In public and in private, Lib Dems say the fact that Stoke was a two-horse race between Labour and Ukip ultimately worked to their disadvantage. The prospect of Nuttall as their MP may well have been enough to convince a good number of the Labour waverers mentioned earlier to back Snell. 

With his party hovering at around 10 per cent in national polls, last night’s results give Farron cause for optimism – especially after their near-wipeout in 2015. But it’s easy to forget the bigger picture in all of this. The party have chalked up a string of impressive parliamentary by-election results – second in Witney, a spectacular win in Richmond Park, third in Sleaford and Copeland, and a strong fourth in Stoke. 
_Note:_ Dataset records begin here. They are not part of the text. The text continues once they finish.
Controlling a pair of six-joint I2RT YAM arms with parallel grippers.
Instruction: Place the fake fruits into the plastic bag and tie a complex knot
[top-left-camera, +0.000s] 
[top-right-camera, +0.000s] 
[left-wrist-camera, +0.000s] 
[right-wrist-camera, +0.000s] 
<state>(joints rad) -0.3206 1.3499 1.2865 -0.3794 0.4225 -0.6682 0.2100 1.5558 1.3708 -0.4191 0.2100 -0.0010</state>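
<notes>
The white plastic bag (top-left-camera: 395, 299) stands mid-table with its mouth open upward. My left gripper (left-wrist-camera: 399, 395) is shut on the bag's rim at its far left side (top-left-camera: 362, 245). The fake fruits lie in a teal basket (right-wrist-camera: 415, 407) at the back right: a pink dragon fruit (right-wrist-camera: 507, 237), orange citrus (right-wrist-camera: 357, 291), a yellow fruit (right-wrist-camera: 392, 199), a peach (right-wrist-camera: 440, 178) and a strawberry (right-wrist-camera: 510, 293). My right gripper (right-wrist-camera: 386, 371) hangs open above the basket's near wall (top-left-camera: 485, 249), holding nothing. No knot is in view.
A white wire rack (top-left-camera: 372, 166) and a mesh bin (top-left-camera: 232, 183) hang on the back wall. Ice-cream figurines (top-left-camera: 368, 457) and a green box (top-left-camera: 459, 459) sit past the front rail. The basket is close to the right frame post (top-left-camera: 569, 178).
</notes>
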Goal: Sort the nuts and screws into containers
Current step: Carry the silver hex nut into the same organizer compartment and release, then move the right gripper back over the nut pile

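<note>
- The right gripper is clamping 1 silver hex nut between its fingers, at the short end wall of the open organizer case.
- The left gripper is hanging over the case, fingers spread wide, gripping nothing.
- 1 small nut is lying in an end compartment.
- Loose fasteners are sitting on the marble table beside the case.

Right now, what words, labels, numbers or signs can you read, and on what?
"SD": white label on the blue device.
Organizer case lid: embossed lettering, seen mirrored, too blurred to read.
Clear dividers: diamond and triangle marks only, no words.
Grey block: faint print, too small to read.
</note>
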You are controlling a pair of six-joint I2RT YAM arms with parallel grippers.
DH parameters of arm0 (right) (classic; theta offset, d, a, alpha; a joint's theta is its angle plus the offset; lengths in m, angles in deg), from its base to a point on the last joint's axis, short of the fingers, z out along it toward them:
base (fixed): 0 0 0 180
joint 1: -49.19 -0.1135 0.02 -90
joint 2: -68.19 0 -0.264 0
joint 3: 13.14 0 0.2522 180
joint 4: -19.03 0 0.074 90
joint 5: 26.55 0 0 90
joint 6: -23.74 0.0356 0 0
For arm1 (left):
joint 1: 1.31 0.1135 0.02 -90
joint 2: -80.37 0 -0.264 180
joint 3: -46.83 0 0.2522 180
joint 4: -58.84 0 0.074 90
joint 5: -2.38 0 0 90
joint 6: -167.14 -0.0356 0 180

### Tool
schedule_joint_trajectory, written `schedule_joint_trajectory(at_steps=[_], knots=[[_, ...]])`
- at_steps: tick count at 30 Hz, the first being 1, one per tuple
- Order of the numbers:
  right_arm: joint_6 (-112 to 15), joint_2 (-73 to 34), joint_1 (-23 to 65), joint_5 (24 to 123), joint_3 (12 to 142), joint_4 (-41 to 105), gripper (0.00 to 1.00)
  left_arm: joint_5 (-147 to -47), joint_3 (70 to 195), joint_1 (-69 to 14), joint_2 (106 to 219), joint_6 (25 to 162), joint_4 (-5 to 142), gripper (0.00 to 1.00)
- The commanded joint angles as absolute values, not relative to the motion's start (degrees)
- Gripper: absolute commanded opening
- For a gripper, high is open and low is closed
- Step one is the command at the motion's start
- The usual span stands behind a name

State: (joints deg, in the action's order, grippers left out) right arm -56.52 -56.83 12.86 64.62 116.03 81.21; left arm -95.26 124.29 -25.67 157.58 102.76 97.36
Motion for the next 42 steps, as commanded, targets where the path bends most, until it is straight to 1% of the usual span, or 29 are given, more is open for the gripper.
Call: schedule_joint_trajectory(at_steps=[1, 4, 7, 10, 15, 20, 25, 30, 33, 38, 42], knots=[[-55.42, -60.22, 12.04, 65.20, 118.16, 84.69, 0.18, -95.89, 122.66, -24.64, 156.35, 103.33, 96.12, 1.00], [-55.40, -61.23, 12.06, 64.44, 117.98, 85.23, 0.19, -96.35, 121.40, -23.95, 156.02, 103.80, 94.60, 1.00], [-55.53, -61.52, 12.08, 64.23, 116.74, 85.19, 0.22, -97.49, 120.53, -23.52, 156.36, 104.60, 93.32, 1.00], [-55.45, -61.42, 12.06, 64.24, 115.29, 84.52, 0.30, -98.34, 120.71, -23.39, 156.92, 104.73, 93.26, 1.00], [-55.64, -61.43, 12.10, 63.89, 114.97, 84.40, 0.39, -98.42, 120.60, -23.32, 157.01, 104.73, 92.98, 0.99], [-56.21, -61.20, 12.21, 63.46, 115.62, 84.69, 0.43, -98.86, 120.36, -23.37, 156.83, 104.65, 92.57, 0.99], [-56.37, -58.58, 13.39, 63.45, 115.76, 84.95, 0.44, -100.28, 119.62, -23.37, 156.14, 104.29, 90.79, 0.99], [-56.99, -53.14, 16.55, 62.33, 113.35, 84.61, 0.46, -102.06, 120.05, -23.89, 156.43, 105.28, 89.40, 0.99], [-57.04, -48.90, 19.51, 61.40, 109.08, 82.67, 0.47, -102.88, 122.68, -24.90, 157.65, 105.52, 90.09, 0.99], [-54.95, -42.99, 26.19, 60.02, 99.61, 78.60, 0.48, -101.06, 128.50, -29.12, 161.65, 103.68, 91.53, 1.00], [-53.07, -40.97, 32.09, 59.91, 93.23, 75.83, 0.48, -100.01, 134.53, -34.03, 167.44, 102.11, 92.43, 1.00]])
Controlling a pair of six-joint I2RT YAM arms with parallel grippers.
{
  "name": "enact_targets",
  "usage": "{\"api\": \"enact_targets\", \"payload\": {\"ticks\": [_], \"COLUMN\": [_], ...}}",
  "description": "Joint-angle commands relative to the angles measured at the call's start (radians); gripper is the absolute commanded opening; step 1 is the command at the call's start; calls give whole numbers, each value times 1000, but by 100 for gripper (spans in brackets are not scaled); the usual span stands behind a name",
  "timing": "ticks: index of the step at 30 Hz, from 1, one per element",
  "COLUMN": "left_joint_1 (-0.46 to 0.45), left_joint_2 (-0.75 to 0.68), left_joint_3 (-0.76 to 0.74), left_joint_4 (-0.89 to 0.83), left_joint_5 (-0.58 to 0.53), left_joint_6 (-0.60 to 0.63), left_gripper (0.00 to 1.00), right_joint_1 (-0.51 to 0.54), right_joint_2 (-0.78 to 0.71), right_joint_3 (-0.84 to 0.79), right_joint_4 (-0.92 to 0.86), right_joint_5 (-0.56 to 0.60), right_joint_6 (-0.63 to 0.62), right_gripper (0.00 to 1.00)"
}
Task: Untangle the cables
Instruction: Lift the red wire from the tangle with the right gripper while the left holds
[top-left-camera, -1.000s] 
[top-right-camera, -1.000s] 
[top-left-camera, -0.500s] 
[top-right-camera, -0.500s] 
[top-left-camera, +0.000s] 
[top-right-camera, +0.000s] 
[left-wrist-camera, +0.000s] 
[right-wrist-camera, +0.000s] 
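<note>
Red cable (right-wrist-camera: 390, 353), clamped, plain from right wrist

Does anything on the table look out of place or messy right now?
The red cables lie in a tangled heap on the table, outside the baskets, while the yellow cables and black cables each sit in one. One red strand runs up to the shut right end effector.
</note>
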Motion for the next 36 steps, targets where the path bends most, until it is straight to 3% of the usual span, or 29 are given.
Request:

However, most of these results represent a reversion to, or indeed an underperformance compared to, the party’s pre-2015 norm. With the notable exception of Richmond’s Sarah Olney, who only joined the Lib Dems after the last general election, these candidates haven’t - or the Lib Dem vote - come from nowhere. Zulfiqar Ali previously sat on the council in Stoke and had fought the seat before, and Witney’s Liz Leffman and Sleaford’s Ross Pepper are both popular local councillors. And for all the excited commentary about Richmond, it was, of course, held by the Lib Dems for 13 years before Zac Goldsmith won it for the Tories in 2010. 

The EU referendum may have given the Lib Dems a new lease of life, but, as their #LibDemFightback trope suggests, they’re best understood as a revanchist, and not insurgent, force. Much has been said about Brexit realigning our politics, but, for now at least, the party’s new normal is looking quite a lot like the old one.